EXERCISE PROMPT >> Your task is to quote the listing below exactly, beginning with its first line and ending on the line bearing "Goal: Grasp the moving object".

COLLECTED MATERIAL >>
┄┄┄┄┄┄

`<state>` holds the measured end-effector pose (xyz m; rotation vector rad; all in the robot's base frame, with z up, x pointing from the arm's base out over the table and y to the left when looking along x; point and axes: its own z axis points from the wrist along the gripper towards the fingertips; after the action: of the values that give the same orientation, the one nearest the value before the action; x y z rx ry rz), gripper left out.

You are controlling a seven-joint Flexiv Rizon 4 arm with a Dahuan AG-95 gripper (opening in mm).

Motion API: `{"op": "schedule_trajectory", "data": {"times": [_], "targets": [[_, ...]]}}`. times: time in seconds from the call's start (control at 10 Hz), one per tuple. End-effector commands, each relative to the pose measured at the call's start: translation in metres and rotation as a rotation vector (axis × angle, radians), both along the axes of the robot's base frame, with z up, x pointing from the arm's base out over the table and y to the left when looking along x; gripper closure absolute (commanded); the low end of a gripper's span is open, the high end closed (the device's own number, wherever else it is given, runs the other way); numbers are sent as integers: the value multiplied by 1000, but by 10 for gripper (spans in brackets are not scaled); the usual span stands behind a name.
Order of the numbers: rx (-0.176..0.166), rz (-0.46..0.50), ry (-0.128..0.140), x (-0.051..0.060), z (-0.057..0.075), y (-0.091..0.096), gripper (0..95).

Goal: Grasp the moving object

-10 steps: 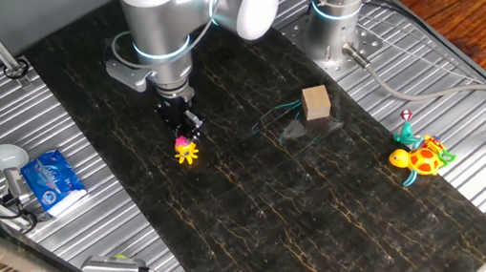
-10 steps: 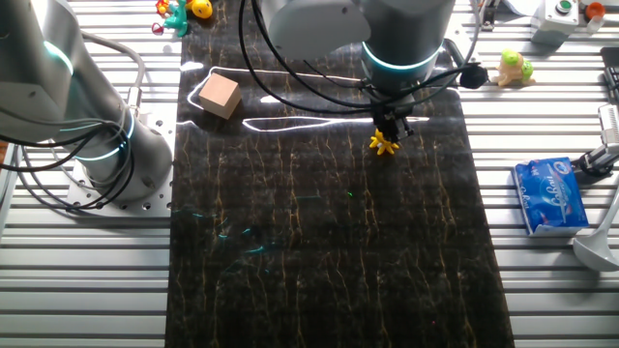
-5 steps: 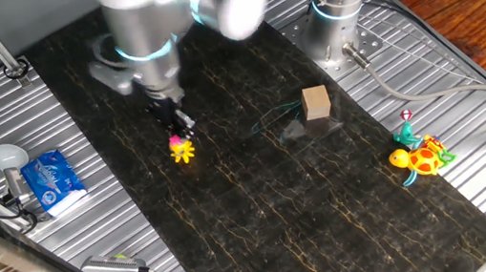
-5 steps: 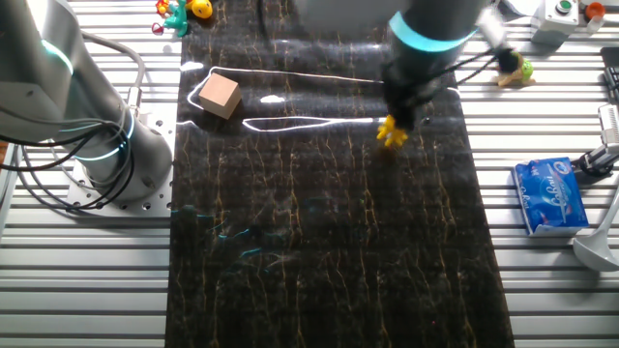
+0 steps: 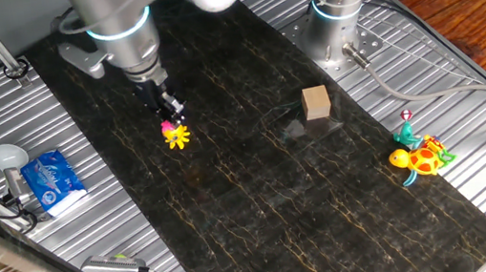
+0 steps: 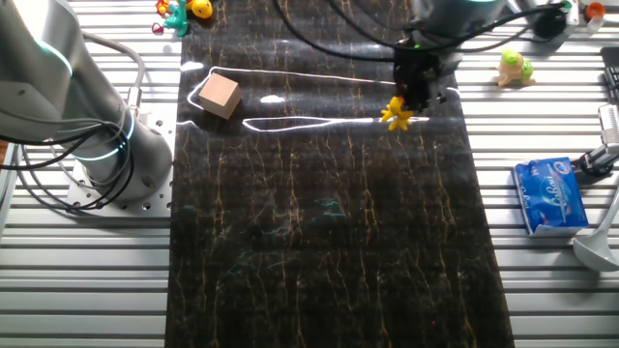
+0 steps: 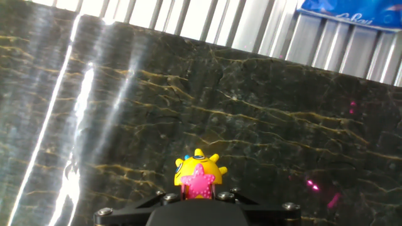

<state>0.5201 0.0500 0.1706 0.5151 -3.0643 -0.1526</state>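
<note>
The moving object [image 5: 176,136] is a tiny toy with a pink star top and yellow petal legs, over the left part of the black mat [image 5: 264,210]. My gripper [image 5: 169,120] stands right above it with the fingers closed on its top. In the other fixed view the toy [image 6: 395,113] hangs below the gripper [image 6: 412,95] near the mat's far right. In the hand view the toy [image 7: 198,171] sits between my gripper's [image 7: 198,188] fingers at the bottom edge, its pink star pinched from both sides.
A tan wooden cube [image 5: 316,102] stands mid-mat. A yellow-red-teal turtle toy [image 5: 423,156] lies on the right grating. A blue packet [image 5: 52,180] and a spoon [image 5: 8,158] lie on the left grating. A second arm's base [image 5: 341,15] stands at the back.
My gripper has moved left and toward the back of the mat, and the toy has gone with it between the fingers. The cube and the turtle toy have not moved.
</note>
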Motion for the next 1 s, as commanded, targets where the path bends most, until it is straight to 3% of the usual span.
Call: {"op": "schedule_trajectory", "data": {"times": [0.1, 1.0], "targets": [[-2, -6, -8, -4, -1, 0, 950], [8, -12, -27, -7, -1, 1, 950]]}}
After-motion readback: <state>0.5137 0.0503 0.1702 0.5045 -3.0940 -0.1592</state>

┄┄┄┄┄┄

THE COMPLETED TASK >>
`<state>` holds the measured end-effector pose (xyz m; rotation vector rad; all in the robot's base frame, with z up, x pointing from the arm's base out over the table and y to the left when looking along x; point and axes: its own z axis points from the wrist along the gripper towards the fingertips; after the action: of the values that give the same orientation, the one nearest the value before the action; x y z rx ry rz), gripper left out.

You are controlling a seven-joint Flexiv Rizon 4 arm with a Dahuan AG-95 gripper (opening in mm).

Motion API: `{"op": "schedule_trajectory", "data": {"times": [_], "targets": [[_, ...]]}}`. times: time in seconds from the call's start (control at 10 Hz), one per tuple. End-effector commands, each relative to the pose measured at the call's start: translation in metres and rotation as a rotation vector (axis × angle, radians), both along the axes of the robot's base frame, with z up, x pointing from the arm's base out over the table and y to the left when looking along x; gripper closure absolute (commanded); the low end of a gripper's span is open, the high end closed (the device's own number, wherever else it is given, runs the other way); numbers are sent as integers: the value multiplied by 1000, but by 10 for gripper (spans in brackets are not scaled); the usual span stands behind a name.
Order of the numbers: rx (-0.176..0.166), rz (-0.46..0.50), ry (-0.128..0.140), x (-0.051..0.060), z (-0.057..0.075), y (-0.091..0.096), gripper (0..95).

Goal: Grasp the moving object

There is no more to the output.